TASK DIRECTIONS - Among the entries, find the lines with the string "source" and copy them.

[Collected data entries]
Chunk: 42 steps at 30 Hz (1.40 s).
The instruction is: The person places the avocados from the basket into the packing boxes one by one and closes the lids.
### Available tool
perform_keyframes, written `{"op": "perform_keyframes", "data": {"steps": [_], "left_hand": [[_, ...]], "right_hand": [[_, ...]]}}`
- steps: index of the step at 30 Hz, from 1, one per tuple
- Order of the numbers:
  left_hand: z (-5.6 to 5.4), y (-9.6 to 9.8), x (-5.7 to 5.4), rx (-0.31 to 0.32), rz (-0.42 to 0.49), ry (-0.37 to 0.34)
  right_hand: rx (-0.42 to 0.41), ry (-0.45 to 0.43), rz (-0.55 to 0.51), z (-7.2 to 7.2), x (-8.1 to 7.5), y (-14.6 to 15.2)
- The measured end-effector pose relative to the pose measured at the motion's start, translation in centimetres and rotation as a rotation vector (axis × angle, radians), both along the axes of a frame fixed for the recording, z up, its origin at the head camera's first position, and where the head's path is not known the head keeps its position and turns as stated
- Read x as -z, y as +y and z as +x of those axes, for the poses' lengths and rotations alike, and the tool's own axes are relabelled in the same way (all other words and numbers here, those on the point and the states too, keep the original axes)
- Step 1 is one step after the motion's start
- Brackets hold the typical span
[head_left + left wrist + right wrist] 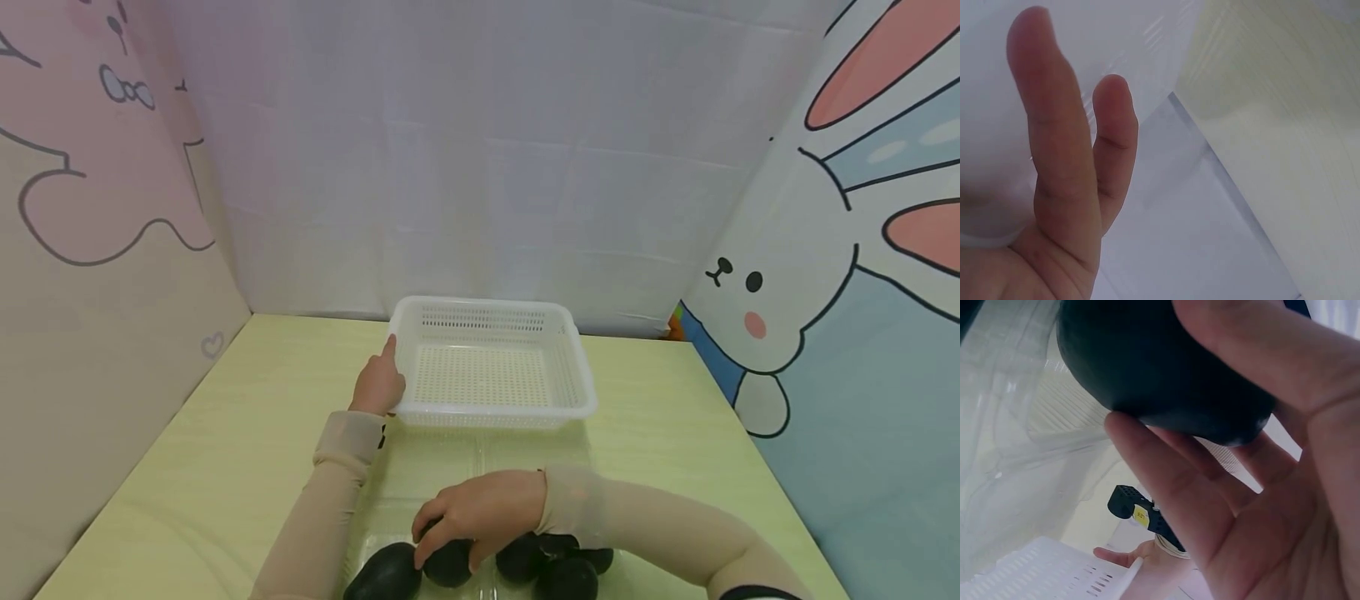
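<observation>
Your right hand (480, 510) is curling its fingers around a dark avocado (448, 562) in the clear tray (360, 552) at the worktop's near edge. Your left hand (379, 382), fingers straight, is steadying the white basket (491, 412). The smooth fruit could slip if gripped loosely.

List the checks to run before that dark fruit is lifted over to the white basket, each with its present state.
1. Right hand grips a dark fruit: ok; fingers curl round it in the right wrist view.
2. Left hand steadies the white basket: ok, touching its left rim.
3. Basket interior free: ok.
4. Path between clear tray and basket free: ok.
5. Fruit lifted off the tray: cannot tell.
</observation>
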<state>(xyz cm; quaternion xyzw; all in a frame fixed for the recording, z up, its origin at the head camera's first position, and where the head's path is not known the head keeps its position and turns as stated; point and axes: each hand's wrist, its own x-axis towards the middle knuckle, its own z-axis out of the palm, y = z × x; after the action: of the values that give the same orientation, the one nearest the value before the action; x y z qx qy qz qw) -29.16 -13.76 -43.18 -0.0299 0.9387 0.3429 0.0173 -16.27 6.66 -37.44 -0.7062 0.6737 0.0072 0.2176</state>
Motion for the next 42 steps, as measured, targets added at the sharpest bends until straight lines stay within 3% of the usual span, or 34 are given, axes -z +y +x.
{"op": "perform_keyframes", "data": {"steps": [30, 42], "left_hand": [[-0.1, 0.0, 0.2, -0.003, 0.007, 0.010], [-0.2, -0.1, 0.3, -0.001, 0.005, 0.010]], "right_hand": [[0.007, -0.026, 0.084, 0.0, 2.9, -0.6], [0.098, -0.101, 0.151, -0.2, 2.9, -0.8]]}}
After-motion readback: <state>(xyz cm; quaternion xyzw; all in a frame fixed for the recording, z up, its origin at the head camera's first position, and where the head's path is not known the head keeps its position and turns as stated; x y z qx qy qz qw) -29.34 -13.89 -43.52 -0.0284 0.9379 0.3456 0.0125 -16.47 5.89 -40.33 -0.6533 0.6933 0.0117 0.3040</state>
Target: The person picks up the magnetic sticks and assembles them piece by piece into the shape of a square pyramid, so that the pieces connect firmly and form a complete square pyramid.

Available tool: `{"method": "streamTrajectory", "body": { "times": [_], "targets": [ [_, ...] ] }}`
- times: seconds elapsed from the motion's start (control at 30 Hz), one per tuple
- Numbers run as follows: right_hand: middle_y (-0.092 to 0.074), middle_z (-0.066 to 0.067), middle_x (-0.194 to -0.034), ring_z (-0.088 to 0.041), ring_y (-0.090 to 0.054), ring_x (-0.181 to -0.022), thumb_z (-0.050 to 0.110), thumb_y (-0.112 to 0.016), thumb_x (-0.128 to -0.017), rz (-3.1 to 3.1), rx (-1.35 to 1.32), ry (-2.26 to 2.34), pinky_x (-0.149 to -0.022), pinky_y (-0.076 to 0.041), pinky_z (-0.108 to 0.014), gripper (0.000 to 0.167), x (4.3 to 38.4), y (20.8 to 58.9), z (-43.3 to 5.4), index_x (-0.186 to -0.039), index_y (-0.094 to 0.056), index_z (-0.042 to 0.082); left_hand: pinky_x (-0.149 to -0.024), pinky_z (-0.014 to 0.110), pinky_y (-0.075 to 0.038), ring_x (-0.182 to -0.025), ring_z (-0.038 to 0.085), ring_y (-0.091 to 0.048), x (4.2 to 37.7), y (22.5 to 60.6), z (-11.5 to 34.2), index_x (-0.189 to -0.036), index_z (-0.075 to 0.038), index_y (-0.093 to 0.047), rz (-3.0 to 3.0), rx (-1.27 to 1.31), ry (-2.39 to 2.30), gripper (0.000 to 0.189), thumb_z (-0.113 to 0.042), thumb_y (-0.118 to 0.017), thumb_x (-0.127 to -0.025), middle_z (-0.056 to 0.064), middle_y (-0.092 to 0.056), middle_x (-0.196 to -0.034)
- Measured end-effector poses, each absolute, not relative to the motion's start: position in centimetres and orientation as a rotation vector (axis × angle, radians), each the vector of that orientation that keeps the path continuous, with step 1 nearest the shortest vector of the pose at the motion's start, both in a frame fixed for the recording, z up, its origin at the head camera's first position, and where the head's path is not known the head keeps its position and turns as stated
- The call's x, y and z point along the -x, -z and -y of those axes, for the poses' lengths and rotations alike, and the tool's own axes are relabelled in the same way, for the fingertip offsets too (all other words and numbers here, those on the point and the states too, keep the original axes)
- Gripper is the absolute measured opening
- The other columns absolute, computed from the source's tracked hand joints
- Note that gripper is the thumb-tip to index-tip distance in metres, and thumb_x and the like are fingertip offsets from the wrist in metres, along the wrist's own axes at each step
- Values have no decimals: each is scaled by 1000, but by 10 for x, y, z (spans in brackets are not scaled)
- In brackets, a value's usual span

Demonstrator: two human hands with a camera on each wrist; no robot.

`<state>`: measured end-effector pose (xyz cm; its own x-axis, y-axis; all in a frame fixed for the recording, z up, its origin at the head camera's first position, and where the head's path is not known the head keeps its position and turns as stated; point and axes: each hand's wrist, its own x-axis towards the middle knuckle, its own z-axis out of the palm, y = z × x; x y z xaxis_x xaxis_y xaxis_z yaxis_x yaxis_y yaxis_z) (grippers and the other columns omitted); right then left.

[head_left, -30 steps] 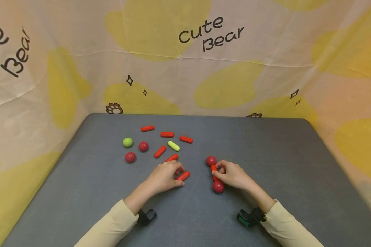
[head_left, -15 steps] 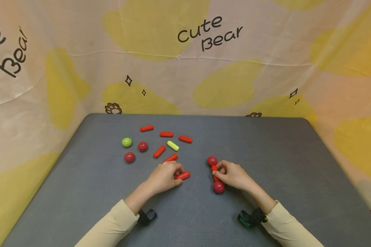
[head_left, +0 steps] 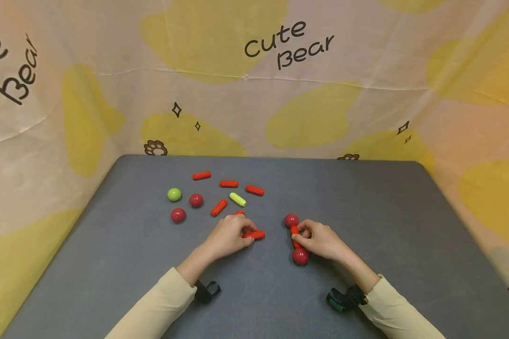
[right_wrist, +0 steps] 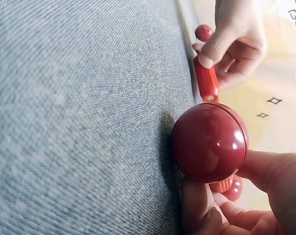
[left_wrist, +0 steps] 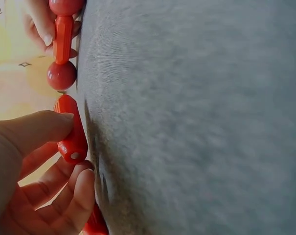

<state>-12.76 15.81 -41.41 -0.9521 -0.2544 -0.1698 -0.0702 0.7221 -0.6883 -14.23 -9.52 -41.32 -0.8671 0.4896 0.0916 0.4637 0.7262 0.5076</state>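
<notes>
My left hand [head_left: 228,236] pinches a red ribbed toy rod [head_left: 258,234] between thumb and fingers. In the left wrist view this rod [left_wrist: 73,132] shows a small pale disc on its near end. To the right, my right hand [head_left: 321,240] grips another red rod [head_left: 294,231] by its middle. A dark red ball [head_left: 291,220] sits at that rod's far end and a second red ball [head_left: 300,256] at its near end. In the left wrist view a small gap parts the left-hand rod from the nearest ball [left_wrist: 61,76].
Several red rods, such as one red rod [head_left: 229,184], lie at the back left with a yellow-green rod [head_left: 238,199]. Left of them are a green ball [head_left: 174,194] and two red balls [head_left: 178,215]. Everything rests on a grey table [head_left: 386,212]; a printed cloth [head_left: 220,56] hangs behind.
My left hand has moved right and slightly away with the red rod, which now lies more level. It partly covers a rod behind it. The right hand has barely moved.
</notes>
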Motion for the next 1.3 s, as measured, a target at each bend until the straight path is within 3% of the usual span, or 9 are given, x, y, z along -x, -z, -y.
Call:
{"method": "streamTrajectory", "body": {
  "times": [1.3],
  "targets": [
    [-60, 4, -63, -9, -50, -44, 23, -65, -85, -2611, 217, 1123, -44, -41, -26, 24, 127, 418, -148, -99, -58, 5, -61, 25, -44, -68, 10, -55, 172, 412, 56, -90, -14, -73, -2892, -802, -807, 14, -13, -70, -76, -2, -63, -79]
  ]
}}
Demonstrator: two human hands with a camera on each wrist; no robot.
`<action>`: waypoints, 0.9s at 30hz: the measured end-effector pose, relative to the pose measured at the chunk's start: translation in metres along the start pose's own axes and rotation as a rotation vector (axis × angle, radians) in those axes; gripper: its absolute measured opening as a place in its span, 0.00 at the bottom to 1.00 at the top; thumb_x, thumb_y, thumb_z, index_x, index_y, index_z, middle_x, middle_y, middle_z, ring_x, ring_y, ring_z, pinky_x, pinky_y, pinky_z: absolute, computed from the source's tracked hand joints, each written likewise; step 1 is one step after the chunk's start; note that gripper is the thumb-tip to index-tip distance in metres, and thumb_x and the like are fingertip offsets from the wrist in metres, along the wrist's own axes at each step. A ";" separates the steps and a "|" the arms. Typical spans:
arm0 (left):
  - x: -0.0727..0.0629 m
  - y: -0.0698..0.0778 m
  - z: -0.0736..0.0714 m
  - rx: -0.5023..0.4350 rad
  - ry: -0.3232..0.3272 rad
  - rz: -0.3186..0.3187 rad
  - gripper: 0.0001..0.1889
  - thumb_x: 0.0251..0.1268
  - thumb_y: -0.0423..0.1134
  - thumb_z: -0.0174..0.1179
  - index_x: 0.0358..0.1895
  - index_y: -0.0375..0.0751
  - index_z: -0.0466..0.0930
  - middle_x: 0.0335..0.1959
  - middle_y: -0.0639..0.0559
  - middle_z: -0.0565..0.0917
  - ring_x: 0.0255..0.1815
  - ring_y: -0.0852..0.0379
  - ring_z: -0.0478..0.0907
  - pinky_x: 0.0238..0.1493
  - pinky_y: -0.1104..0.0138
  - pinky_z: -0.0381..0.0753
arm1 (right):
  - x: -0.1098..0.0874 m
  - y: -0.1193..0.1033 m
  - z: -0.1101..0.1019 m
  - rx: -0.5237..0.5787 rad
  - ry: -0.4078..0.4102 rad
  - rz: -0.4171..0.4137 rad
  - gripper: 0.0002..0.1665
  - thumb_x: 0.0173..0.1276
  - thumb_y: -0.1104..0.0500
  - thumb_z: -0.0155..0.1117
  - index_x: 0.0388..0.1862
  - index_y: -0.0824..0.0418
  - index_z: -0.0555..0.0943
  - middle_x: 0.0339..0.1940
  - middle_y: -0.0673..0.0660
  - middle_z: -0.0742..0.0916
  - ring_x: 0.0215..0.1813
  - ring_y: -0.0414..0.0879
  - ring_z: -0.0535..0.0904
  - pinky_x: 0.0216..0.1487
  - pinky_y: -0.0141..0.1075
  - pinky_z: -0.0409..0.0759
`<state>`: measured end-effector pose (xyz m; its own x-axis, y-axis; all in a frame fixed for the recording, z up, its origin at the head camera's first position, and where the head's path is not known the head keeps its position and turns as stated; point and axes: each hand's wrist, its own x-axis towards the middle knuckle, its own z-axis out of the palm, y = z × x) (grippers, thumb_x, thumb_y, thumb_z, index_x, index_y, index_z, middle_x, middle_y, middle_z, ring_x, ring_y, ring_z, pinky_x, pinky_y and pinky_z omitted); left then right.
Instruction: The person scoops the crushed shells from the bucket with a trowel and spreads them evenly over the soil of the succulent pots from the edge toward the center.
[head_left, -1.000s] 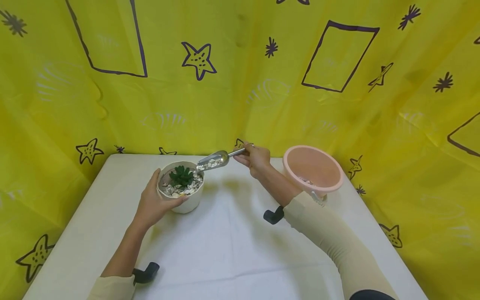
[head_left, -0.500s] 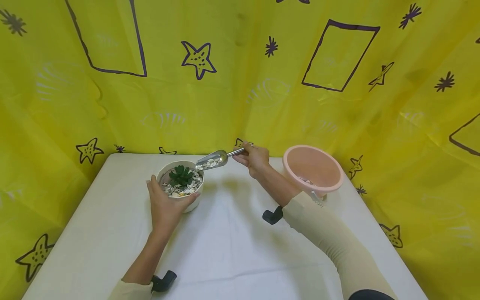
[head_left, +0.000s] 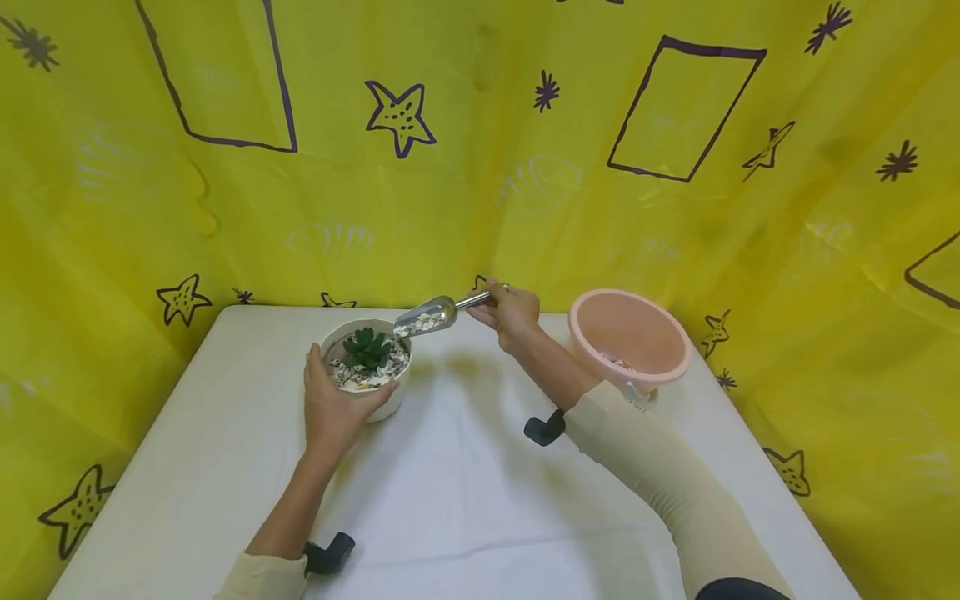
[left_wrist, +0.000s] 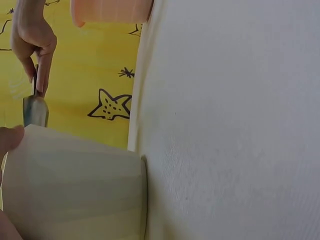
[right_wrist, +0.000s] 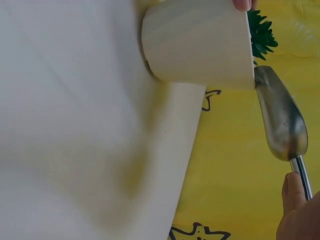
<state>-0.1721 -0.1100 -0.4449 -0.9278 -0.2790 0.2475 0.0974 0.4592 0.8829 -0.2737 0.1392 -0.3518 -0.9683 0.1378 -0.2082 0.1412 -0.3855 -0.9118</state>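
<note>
A white plant pot (right_wrist: 195,42) stands on the table at the left in the head view. In it are a green succulent (head_left: 366,347) and white-and-grey pebbles (head_left: 390,367), mostly on its right and front side. My left hand (head_left: 333,412) grips the pot, fingers round its left side and thumb along the front rim. My right hand (head_left: 513,315) holds a metal scoop (right_wrist: 284,117) by its handle. White pebbles (head_left: 423,323) lie in the scoop, whose tip is at the pot's right rim, tilted down a little towards it.
A pink basin (head_left: 630,333) stands at the right, beyond my right forearm, with some pebbles (head_left: 617,362) at its bottom. The white-covered table (head_left: 465,492) reaches back to a yellow patterned curtain (head_left: 480,167) behind and at both sides.
My left hand has shifted its hold on the pot, with the wrist and forearm swinging right. The scoop and my right hand have hardly moved; pebbles are still in the scoop.
</note>
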 end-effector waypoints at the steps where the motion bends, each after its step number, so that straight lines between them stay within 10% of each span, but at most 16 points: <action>1: 0.000 0.000 -0.001 0.000 -0.012 -0.001 0.68 0.46 0.44 0.86 0.84 0.31 0.43 0.79 0.28 0.58 0.78 0.31 0.58 0.76 0.37 0.61 | 0.000 0.000 0.000 0.001 0.000 0.000 0.16 0.84 0.60 0.57 0.53 0.75 0.80 0.45 0.69 0.87 0.33 0.47 0.91 0.43 0.38 0.89; 27: 0.020 -0.015 -0.023 0.067 -0.238 0.074 0.66 0.51 0.47 0.82 0.84 0.30 0.42 0.80 0.26 0.57 0.78 0.27 0.57 0.73 0.33 0.63 | -0.001 -0.007 -0.004 -0.047 -0.008 -0.012 0.22 0.84 0.60 0.57 0.60 0.80 0.77 0.52 0.74 0.87 0.33 0.46 0.91 0.43 0.38 0.89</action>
<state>-0.1837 -0.1415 -0.4445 -0.9784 -0.0399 0.2028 0.1517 0.5280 0.8356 -0.2732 0.1456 -0.3468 -0.9716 0.1346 -0.1949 0.1394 -0.3402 -0.9300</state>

RESULT -
- The other columns absolute, computed from the source's tracked hand joints
`<action>`: waypoints, 0.9s at 30hz: the measured end-effector pose, relative to the pose measured at the chunk's start: translation in metres along the start pose's own axes and rotation as a rotation vector (axis × angle, radians) in those axes; gripper: its absolute measured opening as a place in its span, 0.00 at the bottom to 1.00 at the top; thumb_x, thumb_y, thumb_z, index_x, index_y, index_z, middle_x, middle_y, middle_z, ring_x, ring_y, ring_z, pinky_x, pinky_y, pinky_z: absolute, computed from the source's tracked hand joints, each written likewise; step 1 is one step after the chunk's start; note that gripper is the thumb-tip to index-tip distance in metres, and thumb_x and the like are fingertip offsets from the wrist in metres, along the wrist's own axes at each step. A ";" separates the steps and a "|" the arms. Typical spans:

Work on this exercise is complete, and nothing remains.